BEŞTAŞ: YENİ KATLİAMLAR YAŞANMASIN DİYE DEDEOĞULLARI’NIN YANINDAYIZ
Cezalandırılmayan her katliamın yeni katliamların habercisi olduğunu, yeni katliamlara sebebiyet verdiğini belirten HDP Grup Başkanvekili Meral Danış Beştaş ise, “Dava dosyasını inceledik. Davada en çok dikkat çeken boyut bir isteksizliğin olması. Bu katliama giden yolu araştıran Konya Başsavcısı ve emrindeki savcıların yeterince araştırma yapmadıklarını ve delil toplamadıklarını görüyoruz. Katilin ifadesi ile sınırlı kalarak dava açmışlar. 12 Mayıs’ta aynı aileye karşı başka bir saldırı var ve orada 8 sanık var. Oradan iki sanık tutuklu kalmış. Savcı ve sanıklar anlaşmış. Savcı, bu olayda birileri üstlenmiş diğerlerini serbest bırakalım demiş. Savcı ile saldırganlar arasında bir anlaşma olmuş ve saldırganlar serbest bırakılmış. Sonra ne olmuş, 30 Temmuz'da katliam olmuş. Bu katliamı yapanlar adım adım serbest bırakılmıştır” dedi.
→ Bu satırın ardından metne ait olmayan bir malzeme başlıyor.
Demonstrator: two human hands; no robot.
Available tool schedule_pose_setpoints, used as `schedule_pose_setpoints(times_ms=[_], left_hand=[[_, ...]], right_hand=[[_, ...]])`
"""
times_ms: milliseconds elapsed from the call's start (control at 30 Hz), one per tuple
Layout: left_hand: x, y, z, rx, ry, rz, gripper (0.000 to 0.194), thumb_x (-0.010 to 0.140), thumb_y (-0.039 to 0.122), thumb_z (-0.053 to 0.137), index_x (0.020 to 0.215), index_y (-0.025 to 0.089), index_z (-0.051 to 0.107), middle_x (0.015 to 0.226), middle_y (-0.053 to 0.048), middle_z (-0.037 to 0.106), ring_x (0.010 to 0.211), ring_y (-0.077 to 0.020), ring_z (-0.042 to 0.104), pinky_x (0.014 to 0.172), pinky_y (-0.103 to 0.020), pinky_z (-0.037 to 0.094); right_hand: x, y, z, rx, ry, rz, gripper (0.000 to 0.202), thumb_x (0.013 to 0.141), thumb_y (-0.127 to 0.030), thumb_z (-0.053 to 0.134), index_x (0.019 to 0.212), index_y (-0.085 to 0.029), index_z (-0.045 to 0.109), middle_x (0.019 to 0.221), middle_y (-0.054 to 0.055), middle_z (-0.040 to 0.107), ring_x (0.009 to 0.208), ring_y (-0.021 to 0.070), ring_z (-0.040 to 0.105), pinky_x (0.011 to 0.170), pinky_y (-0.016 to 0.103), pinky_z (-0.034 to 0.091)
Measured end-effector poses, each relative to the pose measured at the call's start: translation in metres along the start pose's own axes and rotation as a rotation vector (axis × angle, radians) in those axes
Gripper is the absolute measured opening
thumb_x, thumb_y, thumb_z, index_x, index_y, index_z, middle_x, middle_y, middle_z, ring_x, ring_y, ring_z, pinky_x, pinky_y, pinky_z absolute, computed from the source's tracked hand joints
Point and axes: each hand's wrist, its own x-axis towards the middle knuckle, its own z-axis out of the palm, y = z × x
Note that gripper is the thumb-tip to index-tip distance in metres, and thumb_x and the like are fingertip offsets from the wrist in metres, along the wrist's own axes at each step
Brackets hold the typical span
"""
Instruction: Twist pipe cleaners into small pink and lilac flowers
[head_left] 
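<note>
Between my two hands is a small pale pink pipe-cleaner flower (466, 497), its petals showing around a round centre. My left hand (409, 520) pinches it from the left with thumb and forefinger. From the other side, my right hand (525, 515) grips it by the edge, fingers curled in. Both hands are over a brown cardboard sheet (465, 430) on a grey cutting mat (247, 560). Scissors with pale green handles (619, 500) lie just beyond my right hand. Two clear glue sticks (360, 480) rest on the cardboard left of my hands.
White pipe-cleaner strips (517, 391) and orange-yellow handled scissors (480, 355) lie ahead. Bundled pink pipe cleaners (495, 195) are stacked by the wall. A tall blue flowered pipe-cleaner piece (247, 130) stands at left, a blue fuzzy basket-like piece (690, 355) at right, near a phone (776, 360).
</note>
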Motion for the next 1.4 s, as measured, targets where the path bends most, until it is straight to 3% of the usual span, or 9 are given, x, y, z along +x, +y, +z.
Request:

Katliamı gerçekleştiren Mehmet Altun’un, HDP İzmir İl binasında Deniz Poyraz’ı öldüren Onur Gencer gibi “tetikçi” olduğunu ifade eden Beştaş sözlerini şu ifadelerle sürdürdü:
“Tıpkı diğer katliamlarda olduğu gibi burada da organize ve örgütlü bir saldırı var. Bu kişiler bir yerden güç alıyor, dayanakları güçlü, buna güveniyorlar. Buna ilişkin vahim bir olay yaşandı duruşmada. Duruşma salonunda ailenin katile tepkisi sonucu polis içeri girerek aileye saldırdı. 5 kişi darp edildi, 3 kişide kafa kırıkları var. İktidara soruyoruz; bu katliam davasında katilleri korumak dışında bir göreviniz yok mu? Kimin tarafındasınız öldürülenlerin mi öldürenlerin mi? Burada kolluğun tutumu açıkça yargılananların yani faillerin yanında olduklarını göstermektedir. Oysa hukuk ilkeleri, mağduru daha çok korur. Bu duruşma ve davalar devam edecek. Sonuna kadar takip edeceğiz. Katliam davası 8 Şubat’ta yeniden görülecek. Biz Türkiye'deki bütün hukuk kurumlarını, baroları, insan hakları örgütlerini, kadın kurumlarını ve demokrasiden yana ırkçılığın karşısında olan herkesi Konya’da görmek istiyoruz, onları davet ediyoruz. Yeni katliamlar yaşanmasın diye, hakikat ortaya çıksın diye Dedeoğulları'nın yanındayız. Savcılara da çağrı yapıyoruz; sizin göreviniz sanıkları korumak değil, delilleri ortaya koymaktır."